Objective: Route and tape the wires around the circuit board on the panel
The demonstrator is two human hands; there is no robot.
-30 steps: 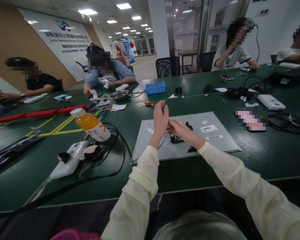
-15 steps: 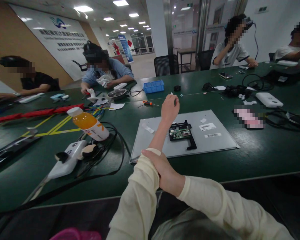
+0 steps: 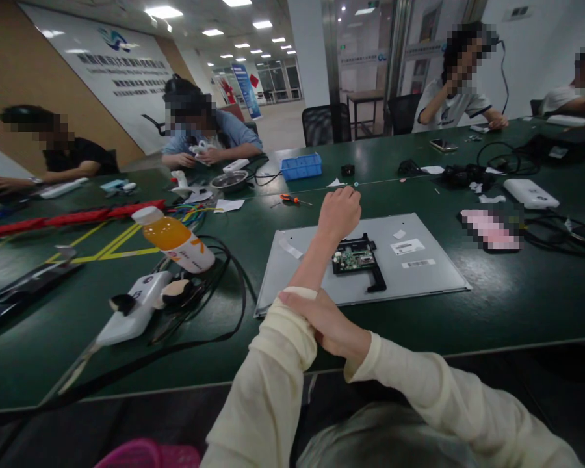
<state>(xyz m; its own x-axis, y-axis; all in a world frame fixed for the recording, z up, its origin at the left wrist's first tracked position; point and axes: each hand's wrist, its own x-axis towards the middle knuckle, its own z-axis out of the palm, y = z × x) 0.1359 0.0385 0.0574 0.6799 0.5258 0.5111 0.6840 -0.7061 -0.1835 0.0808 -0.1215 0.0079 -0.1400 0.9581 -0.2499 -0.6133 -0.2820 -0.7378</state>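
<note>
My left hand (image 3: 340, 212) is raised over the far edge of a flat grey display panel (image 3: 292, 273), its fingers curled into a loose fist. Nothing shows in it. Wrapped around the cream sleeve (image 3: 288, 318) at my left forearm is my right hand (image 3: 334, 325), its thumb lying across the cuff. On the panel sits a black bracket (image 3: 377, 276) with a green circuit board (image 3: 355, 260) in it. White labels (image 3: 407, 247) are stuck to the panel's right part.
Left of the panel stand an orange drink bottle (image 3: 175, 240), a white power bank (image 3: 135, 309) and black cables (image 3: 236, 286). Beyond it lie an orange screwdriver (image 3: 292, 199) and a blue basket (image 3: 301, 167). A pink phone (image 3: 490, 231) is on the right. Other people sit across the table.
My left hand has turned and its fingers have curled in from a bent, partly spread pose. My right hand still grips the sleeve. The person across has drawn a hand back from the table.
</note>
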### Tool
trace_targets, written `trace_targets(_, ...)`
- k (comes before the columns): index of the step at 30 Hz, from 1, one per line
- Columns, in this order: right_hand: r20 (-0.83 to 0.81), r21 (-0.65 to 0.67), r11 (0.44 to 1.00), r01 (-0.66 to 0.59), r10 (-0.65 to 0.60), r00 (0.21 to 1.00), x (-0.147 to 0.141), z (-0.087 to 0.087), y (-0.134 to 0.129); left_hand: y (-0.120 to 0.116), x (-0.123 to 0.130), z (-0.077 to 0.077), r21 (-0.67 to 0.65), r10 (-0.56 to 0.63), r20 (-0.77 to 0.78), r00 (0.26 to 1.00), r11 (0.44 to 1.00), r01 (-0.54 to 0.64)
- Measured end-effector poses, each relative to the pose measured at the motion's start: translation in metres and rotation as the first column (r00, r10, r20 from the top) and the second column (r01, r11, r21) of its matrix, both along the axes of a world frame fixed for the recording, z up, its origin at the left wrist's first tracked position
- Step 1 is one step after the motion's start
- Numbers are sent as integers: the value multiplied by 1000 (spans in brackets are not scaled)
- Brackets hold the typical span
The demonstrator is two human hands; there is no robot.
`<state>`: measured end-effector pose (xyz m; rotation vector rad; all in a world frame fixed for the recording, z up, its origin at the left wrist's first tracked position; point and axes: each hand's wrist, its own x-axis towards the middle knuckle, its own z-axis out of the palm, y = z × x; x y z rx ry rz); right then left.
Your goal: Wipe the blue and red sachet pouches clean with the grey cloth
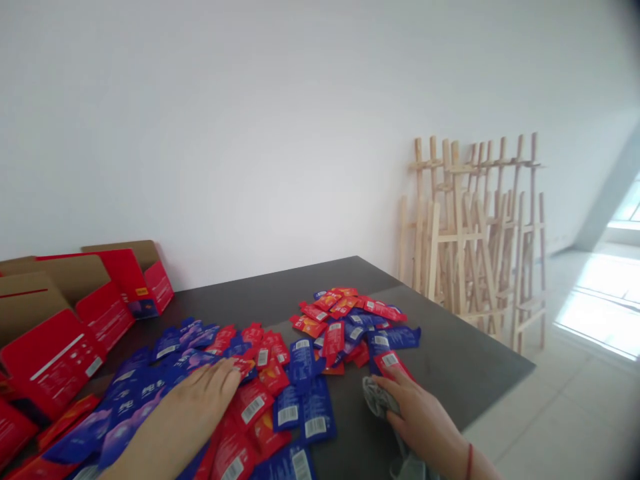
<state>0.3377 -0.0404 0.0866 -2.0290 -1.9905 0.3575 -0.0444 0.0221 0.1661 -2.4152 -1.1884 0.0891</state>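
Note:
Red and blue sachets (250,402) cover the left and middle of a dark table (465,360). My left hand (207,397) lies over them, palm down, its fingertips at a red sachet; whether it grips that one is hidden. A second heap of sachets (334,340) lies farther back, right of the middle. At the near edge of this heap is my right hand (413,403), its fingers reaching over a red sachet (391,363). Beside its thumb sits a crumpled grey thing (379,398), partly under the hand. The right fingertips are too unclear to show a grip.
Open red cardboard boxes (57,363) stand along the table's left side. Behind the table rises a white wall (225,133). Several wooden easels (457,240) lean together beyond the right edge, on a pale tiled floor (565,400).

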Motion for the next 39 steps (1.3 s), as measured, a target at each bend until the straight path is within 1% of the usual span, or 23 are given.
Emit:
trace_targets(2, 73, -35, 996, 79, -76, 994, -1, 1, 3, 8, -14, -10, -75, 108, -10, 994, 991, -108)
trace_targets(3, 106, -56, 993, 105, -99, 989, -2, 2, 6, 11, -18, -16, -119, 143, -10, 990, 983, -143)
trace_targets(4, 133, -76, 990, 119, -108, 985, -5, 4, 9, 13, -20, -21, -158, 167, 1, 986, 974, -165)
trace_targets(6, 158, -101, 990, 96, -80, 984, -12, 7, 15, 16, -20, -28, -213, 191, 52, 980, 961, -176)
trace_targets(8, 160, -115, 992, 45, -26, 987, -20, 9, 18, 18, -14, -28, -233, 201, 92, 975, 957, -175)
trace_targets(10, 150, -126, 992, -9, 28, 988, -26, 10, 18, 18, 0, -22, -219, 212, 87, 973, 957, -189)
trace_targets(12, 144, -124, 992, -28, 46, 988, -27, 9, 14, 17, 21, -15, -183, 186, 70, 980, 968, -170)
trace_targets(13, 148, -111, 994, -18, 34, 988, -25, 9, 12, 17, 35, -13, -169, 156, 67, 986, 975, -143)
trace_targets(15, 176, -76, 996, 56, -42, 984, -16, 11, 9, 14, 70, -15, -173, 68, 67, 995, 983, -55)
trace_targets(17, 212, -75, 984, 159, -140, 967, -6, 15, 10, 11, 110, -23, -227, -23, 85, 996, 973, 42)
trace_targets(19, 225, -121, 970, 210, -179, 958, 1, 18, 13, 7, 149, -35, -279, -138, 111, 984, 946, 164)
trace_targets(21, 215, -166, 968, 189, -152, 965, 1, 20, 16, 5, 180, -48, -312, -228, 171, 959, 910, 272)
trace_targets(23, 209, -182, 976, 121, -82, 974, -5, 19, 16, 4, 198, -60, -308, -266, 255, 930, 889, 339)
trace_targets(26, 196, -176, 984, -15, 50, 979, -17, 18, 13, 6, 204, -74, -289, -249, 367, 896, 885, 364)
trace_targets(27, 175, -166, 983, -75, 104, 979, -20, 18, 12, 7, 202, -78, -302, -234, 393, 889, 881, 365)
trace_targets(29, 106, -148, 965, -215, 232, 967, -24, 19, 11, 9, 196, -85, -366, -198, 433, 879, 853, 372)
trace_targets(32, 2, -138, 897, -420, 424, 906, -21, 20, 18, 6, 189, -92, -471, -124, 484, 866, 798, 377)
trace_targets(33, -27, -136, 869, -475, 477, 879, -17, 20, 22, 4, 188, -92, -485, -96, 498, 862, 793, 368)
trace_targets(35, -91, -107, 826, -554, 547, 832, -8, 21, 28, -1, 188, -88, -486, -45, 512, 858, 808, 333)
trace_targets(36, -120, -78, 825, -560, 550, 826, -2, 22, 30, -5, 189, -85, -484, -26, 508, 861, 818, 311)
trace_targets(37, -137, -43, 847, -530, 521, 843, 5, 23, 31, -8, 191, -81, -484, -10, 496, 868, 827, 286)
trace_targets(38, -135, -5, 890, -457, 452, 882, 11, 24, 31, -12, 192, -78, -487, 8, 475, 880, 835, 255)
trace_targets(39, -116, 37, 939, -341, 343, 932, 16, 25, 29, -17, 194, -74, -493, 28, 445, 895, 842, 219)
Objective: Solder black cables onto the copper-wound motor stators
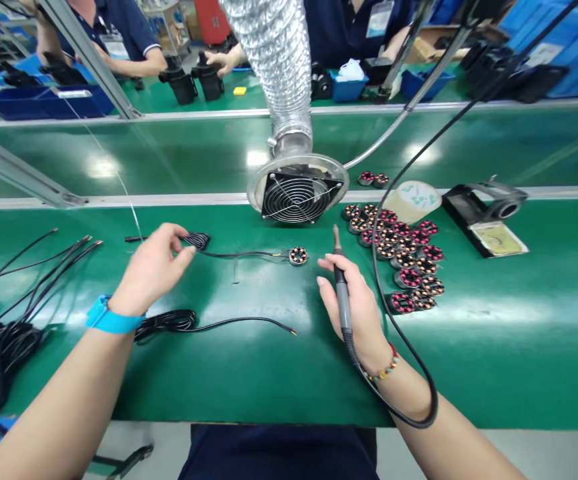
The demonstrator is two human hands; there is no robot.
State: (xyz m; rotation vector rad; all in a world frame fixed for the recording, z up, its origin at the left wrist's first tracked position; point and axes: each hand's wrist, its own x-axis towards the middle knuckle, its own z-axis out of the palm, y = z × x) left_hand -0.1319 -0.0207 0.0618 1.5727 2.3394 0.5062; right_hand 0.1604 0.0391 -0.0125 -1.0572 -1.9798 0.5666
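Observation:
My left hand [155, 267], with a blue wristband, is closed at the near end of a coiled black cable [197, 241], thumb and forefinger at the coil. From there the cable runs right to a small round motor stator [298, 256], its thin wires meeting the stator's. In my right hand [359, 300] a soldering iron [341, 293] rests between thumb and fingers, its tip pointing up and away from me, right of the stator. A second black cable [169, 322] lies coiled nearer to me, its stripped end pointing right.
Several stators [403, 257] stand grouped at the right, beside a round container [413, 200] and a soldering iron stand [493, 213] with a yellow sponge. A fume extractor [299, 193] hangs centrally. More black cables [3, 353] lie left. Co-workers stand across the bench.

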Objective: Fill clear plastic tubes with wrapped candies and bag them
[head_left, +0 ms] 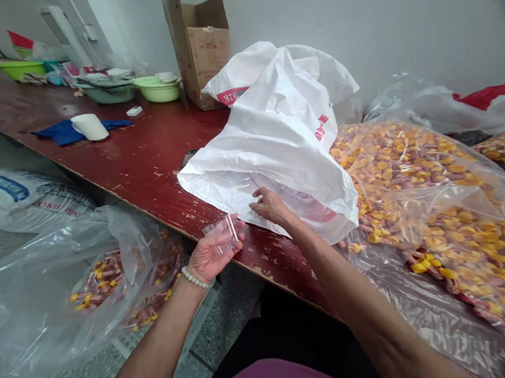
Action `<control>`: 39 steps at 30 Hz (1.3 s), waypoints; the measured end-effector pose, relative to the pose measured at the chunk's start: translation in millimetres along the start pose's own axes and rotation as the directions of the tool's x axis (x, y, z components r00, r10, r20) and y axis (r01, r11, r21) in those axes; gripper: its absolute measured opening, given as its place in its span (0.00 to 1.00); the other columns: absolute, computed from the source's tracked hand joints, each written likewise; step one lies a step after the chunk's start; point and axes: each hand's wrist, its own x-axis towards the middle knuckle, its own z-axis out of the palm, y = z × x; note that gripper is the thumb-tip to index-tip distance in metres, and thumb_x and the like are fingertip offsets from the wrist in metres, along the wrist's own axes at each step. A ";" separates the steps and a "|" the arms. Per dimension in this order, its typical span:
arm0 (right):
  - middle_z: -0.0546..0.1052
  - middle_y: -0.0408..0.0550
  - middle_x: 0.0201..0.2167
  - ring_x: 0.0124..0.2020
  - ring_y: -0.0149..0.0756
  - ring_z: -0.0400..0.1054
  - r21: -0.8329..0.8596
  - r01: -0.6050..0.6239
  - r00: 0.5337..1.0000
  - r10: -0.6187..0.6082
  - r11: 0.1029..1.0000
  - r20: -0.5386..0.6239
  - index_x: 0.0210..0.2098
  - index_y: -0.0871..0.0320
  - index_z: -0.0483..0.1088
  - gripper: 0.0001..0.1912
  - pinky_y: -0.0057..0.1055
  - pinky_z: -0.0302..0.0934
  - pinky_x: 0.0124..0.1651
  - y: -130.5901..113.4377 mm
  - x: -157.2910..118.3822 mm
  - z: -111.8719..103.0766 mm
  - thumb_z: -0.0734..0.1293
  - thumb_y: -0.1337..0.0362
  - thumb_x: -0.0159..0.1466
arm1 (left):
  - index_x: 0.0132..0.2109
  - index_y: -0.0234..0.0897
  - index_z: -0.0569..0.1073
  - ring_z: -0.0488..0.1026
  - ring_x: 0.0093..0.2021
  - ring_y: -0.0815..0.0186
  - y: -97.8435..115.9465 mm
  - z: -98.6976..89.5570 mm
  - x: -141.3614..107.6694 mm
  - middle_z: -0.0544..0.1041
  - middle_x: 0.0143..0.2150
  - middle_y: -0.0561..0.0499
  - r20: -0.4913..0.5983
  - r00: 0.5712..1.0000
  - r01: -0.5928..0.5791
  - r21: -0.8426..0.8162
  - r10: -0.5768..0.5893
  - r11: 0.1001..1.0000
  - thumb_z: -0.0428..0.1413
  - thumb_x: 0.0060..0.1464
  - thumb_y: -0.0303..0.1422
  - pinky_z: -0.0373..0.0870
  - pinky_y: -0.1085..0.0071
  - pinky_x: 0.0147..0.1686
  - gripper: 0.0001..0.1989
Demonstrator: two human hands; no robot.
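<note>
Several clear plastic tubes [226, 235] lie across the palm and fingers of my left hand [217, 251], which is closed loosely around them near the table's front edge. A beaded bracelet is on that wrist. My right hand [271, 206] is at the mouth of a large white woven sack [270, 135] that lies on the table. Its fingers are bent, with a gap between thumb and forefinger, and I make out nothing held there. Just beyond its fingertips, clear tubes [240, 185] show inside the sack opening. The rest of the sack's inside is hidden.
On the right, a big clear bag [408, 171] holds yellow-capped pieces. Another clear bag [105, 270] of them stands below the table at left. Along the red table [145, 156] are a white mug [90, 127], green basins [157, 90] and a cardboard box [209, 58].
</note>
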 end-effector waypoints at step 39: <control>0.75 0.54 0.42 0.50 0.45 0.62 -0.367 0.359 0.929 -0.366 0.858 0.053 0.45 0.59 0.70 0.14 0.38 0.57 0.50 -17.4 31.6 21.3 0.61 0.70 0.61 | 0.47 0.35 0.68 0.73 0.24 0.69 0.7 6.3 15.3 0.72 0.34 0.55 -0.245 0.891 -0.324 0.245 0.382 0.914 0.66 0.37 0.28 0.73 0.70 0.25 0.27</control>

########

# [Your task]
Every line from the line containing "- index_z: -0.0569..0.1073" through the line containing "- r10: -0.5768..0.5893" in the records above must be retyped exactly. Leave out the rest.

# [Answer to this task]
  - index_z: -0.0569..0.1073
  - ring_z: -0.0488..0.1026
  - ring_x: 0.0093..0.2021
  - ring_y: -0.0815..0.0186
  - y: -97.8435..115.9465 mm
  - z: -98.6976..89.5570 mm
  - x: -141.3614..107.6694 mm
  - middle_z: -0.0544..0.1041
  - middle_x: 0.0143..0.2150
  - middle_y: -0.0561..0.0499
  - r20: -0.4913..0.5983
  - r00: 0.5712..1.0000
  - r01: -0.5928..0.5791
  - r21: -0.8426..0.8162
  - r10: -0.5768..0.5893

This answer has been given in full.